In summary, we analyse associations of job strain and effort-reward imbalance at work with depressive symptoms in older employed men and women recruited from countries in three continents, applying validated, cross-culturally comparable methods.



Data were obtained from four longitudinal ageing studies with information from 17 countries: the ‘Survey of Health, Ageing and Retirement in Europe’ (SHARE, Release 2.3.0)[22, 23], the ‘English Longitudinal Study of Ageing’ (ELSA, Release 2)[24], the US Health and Retirement Study (HRS 2004 Final V1.0, HRS 2006 Final V2.0, RAND Version J)[25], and the ‘Japanese Study of Aging and Retirement’ (J-STAR)[26]. The four studies were developed in close coordination regarding design and measurements. Countries range from Scandinavia (Denmark and Sweden), England and Ireland, Western Europe (Austria, France, Germany, Switzerland, Belgium, and the Netherlands), Central Europe (Poland, Czech Republic), Southern Europe (Spain, Italy and Greece) to the United States of America (USA) and to Japan. Thus, a variety of countries with different levels of economic development and with considerable socio-cultural diversity are included. Yet, all countries are exposed, to a greater or lesser extent, to the opportunities and constraints of global economic change. All studies except J-STAR are based on representative national samples of individuals aged 50 and older with ongoing waves of data collection in two-year intervals covering a variety of sociological, economic and health-related topics. In J-STAR, a stratified sample from the population of 5 cities was taken which may not reflect a nation-wide representative study group. In all studies, participants were interviewed using Computer Assisted Personal Interviews and self-completion questionnaires. While analyses of cross-sectional associations (covering all 17 countries) use data from the year 2006 only, analyses of longitudinal data include those 13 countries which provide data from two waves (the listed countries without Ireland, Czech Republic, Poland and Japan). Longitudinal associations were explored by linking work stress measures in 2004 with prospective health measured at wave 2 (2006).

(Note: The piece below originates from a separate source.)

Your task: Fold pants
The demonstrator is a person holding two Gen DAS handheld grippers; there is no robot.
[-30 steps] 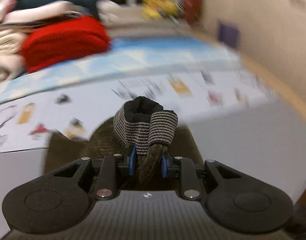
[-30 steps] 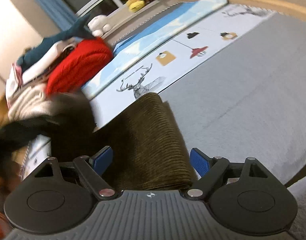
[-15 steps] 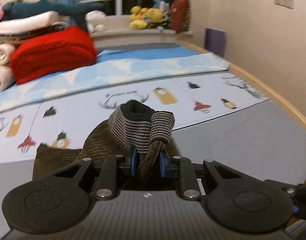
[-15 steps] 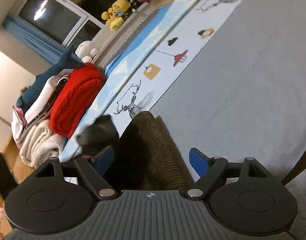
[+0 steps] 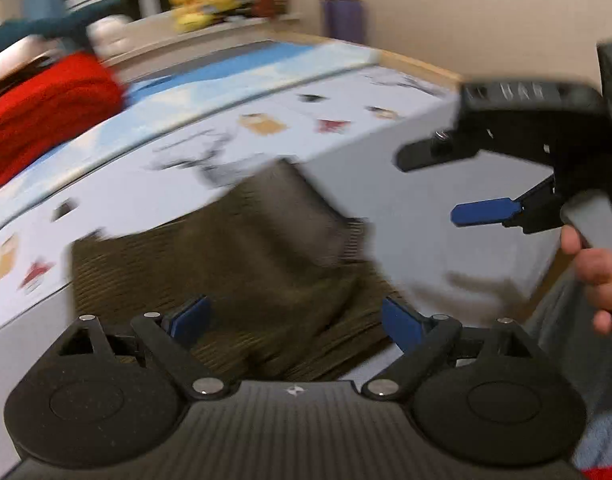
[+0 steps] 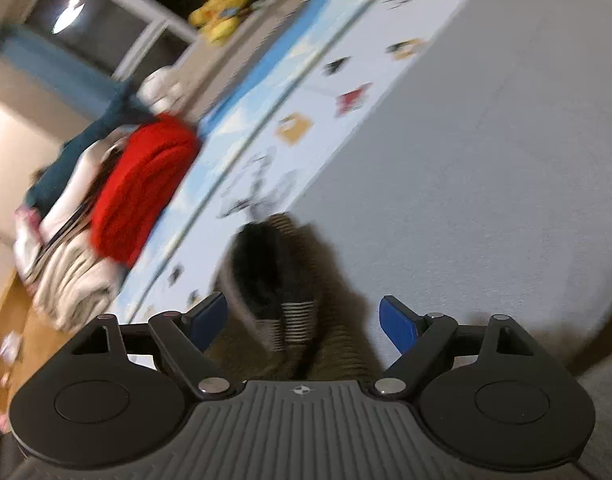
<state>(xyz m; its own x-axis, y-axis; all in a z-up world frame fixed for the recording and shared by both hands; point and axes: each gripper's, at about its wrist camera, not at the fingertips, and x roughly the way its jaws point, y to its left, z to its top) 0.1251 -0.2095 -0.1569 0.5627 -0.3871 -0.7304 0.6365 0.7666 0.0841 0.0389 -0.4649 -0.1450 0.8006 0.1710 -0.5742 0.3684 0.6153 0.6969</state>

Since we were interested in work stress in late midlife, samples are restricted to men and women aged 50 - 64 years reporting to do any paid work at assessment of work stress. This restriction resulted in a cross-sectional sample of N = 14,236 persons for the cross-sectional analysis (2006) and of N = 6,657 persons for the longitudinal analysis (2004-2006).


Work stress

In all studies work stress was assessed by short versions of validated scales administered by standardized questionnaires. Given the constraints of multi-disciplinary collaborative research within large-scale epidemiological investigations the inclusion of full original questionnaires was not possible. Thus, items were selected on the basis of factor loadings and item-total correlations on respective original scales. With regard to the job strain model, the measurement was restricted to the control dimension[20]. This decision was based on evidence that the predictive power of ‘control’ exceeded the power of ‘demand’ in several studies[24]. Low control at work was measured by the sum score of two Likert-scaled items (1 item in J-STAR), with higher scores indicating lower control at work. For each country, participants scoring in the upper tertile of the score were considered to experience stressful work in terms of low control, in accordance with previously published studies[12, 13]. To measure effort-reward imbalance, 2 measuring ‘effort’, and 5 assessing ‘reward’ at work were included (4 items in J-STAR). This selection was based either on the original questionnaire[21] or on its abbreviated, psychometrically validated version[27]. For the selected items, all item-total correlations were far beyond the established threshold of 0.30[28], ranging from 0.93 to 0.81 (uncorrected) and from 0.67 to 0.42 (corrected). 'Effort-reward imbalance' was defined by a ratio of the sum score of the two scales, adjusted for unequal number of items, where country specific tertiles were calculated[21]. Again, values in the upper tertile were defined as exposure to psychosocial stress at work in terms of this latter model[12, 13]. Both questionnaires were included, among others, in large comparative cross-national and cross-cultural studies[29, 30], and item response theory was applied to achieve cross-cultural comparability of work stress measurements[29].

Depressive symptoms

To measure a clinically relevant indicator of mental health, depressive symptoms were defined on the basis of two internationally established instruments, the Centre for Epidemiologic Studies Depression (CES-D) scale[31], and the EURO-D depression scale[32]. A short validated version of the former scale (8 items) was applied in HRS and ELSA, and J-STAR applied the full version (20 items). In SHARE, the alternative EURO-D (12 items) scale was included. As high degree of comparability of results of the two scales was demonstrated[32, 33], respective information was included in comparative analyses. Cut points of the scales indicating clinically relevant depressive symptoms were validated by clinical interviews[34, 35]. Several investigations confirmed the cross-cultural comparability of these scales[3638]. In SHARE, the internal consistency of the EURO-D scale was satisfying with Cronbach’s alpha ranging from 0.62 to 0.78[37], and similar results were obtained with the CES-D scale[32]. In HRS Cronbach’s alpha of the 8-item version of CESD ranged from 0.81 to 0.83[39].

Additional measures

In addition to gender and age (3 categories), education, employment status and working hours were considered as confounders. For SHARE and ELSA education was measured according to ISCED-97. In the HRS study corresponding levels were obtained based on years of education. Employment status (self-employed versus employed) and a binary indicator of full time work (at least 35 hours per week) were measured. Finally, an additional health indicator, ‘poor self-rated health’, was assessed by a single internationally applied question about one’s self-reported general health, with 5 answer categories ranging from excellent, very good, good, fair to poor, where answers to the last two categories were combined to measure ‘poor health’[40]. In this analysis we used self-rated health for sensitivity analyses, without presenting detailed results. The frequencies of these variables for the total cross-sectional sample are given in Table1.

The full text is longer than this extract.